Dayton shook his head, blond bangs flopping into his eyes, and Cara sighed.
“Fine. A trade. A question about my master for a question about your abbey.”
“What could you want to know about the abbey? It’s not like you’ll ever go there.”
“And it’s not like you’ll ever meet my former master.”
Dayton sighed gustily. “Fine. So how did—”
Cara held up one hand.
“Nope. First, you help me find a bush to pee behind. I’m about to burst, and I think the tea might’ve pushed me over the edge. Then, you can ask a question.”
She levered herself upright, in as much of a standing position as the cave would allow. Her sleeping shin wound awoke with a new burst of fire as she tentatively put a small amount of weight on it, and she would’ve fallen had Dayton not lurched forward to support her weak side.
The kaprid whelpling opened one slit-pupiled eye at the disturbance, then settled back into its curled ball of scaled hide, tucking its long snout underneath its fanned tail tip.
She and Dayton slowly worked their way around the fire, using the cave walls as a support, until they emerged from the cave.

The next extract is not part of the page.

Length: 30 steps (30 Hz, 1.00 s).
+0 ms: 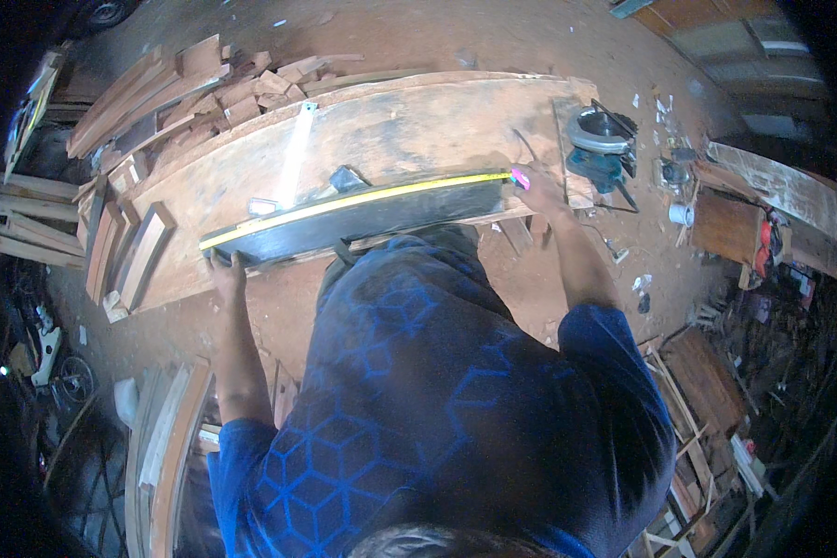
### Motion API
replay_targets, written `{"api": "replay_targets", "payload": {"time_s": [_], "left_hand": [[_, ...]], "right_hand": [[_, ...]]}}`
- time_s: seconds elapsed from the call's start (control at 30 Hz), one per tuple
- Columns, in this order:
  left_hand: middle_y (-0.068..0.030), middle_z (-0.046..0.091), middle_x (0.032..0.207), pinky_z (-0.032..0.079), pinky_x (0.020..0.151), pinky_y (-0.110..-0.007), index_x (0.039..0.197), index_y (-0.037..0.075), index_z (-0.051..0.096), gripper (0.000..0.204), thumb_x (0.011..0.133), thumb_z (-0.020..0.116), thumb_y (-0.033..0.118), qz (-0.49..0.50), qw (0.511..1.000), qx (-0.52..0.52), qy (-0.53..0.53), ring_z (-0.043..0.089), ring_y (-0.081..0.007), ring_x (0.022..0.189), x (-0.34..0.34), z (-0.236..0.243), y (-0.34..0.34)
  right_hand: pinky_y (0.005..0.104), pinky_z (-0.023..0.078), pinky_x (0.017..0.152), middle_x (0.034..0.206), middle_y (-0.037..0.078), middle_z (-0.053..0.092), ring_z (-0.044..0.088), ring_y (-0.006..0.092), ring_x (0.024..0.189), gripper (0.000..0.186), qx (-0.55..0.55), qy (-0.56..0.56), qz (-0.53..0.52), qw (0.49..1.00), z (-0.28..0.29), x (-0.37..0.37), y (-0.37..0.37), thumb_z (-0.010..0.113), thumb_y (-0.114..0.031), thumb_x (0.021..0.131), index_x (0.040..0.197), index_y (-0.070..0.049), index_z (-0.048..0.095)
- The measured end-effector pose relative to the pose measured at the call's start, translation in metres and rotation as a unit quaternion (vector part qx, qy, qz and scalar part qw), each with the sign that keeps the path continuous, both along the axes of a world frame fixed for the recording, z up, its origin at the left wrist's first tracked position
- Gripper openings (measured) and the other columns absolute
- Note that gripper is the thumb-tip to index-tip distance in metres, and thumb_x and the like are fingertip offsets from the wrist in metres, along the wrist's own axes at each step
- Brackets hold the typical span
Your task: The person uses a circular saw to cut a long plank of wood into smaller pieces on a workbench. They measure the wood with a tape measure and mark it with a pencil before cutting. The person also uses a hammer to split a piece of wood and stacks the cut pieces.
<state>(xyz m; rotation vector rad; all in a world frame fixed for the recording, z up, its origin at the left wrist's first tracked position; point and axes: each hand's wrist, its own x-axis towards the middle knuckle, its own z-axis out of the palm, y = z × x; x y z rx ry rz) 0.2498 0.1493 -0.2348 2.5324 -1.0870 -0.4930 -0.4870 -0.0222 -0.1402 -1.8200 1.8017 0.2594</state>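
A long dark board lies across the near side of the workbench, close to my body. The yellow blade of a tape measure runs along its far edge, almost from end to end. My right hand is closed around the pink case of the tape measure at the board's right end. At the left end, my left hand pinches the blade's tip against the board's corner; its fingertips are partly hidden. A small dark block sits just beyond the blade.
A wooden workbench carries a pale straightedge, a circular saw at the right end and wood pieces at the left. Offcuts pile along its far side. Planks stand behind me on the left.
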Motion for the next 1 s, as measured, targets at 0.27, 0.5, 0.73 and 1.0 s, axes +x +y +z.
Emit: {"api": "replay_targets", "payload": {"time_s": [0.27, 0.5, 0.73, 1.0], "left_hand": [[-0.0319, 0.034, 0.157, 0.030, 0.122, -0.047, 0.149, -0.004, 0.042, 0.078, 0.088, 0.075, 0.031, -0.024, 0.999, -0.002, -0.034, 0.035, -0.0446, 0.146, 0.006, -0.008, 0.000], [-0.0309, 0.036, 0.156, 0.031, 0.122, -0.046, 0.148, -0.006, 0.044, 0.077, 0.088, 0.075, 0.030, -0.020, 0.999, -0.011, -0.022, 0.036, -0.0439, 0.146, 0.006, -0.015, 0.002], [-0.0325, 0.036, 0.155, 0.031, 0.121, -0.047, 0.148, -0.008, 0.042, 0.078, 0.088, 0.074, 0.031, -0.018, 0.999, -0.025, 0.007, 0.036, -0.0449, 0.146, 0.016, -0.018, 0.008], [-0.0318, 0.036, 0.156, 0.029, 0.123, -0.047, 0.149, -0.005, 0.042, 0.079, 0.087, 0.074, 0.030, -0.002, 1.000, 0.005, -0.014, 0.033, -0.0441, 0.147, 0.000, -0.003, -0.005]], "right_hand": [[0.0468, 0.050, 0.101, 0.133, 0.016, 0.057, 0.060, 0.0382, 0.121, 0.056, -0.032, -0.030, 0.014, 0.999, -0.008, -0.004, 0.002, 0.073, -0.030, 0.087, 0.141, -0.019, 0.060], [0.0454, 0.049, 0.105, 0.137, 0.017, 0.057, 0.058, 0.0369, 0.125, 0.056, -0.037, -0.009, 0.025, 0.999, -0.001, -0.002, 0.002, 0.072, -0.027, 0.086, 0.140, -0.018, 0.060], [0.0468, 0.048, 0.104, 0.135, 0.017, 0.058, 0.058, 0.0376, 0.124, 0.059, -0.032, -0.023, 0.025, 0.999, 0.000, 0.003, -0.001, 0.074, -0.033, 0.085, 0.140, -0.016, 0.059], [0.0458, 0.049, 0.103, 0.131, 0.017, 0.057, 0.058, 0.0381, 0.122, 0.057, -0.044, -0.051, 0.013, 0.998, -0.007, -0.002, 0.003, 0.076, -0.025, 0.084, 0.137, -0.014, 0.061]]}}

Cara took a deep breath of the crisp swamp air, almost refreshing after the oppressive atmosphere of their shelter.
“That’s better. How in the world did you manage, uh, calls of nature while I was out?” she asked, the thought suddenly occurring to her. “I didn’t mess myself, did I?”
Her trousers didn’t feel that uncomfortable.
Dayton guided her to an appropriately thick clump of bushes that would serve as a screen despite the lack of leaves.
“No,” he said.
She didn’t need to look at him to feel his embarrassment roll off him in waves.
“Thank the gods,” she replied primly.
A muttered affirmation followed her as she hobbled to the bush to do her business.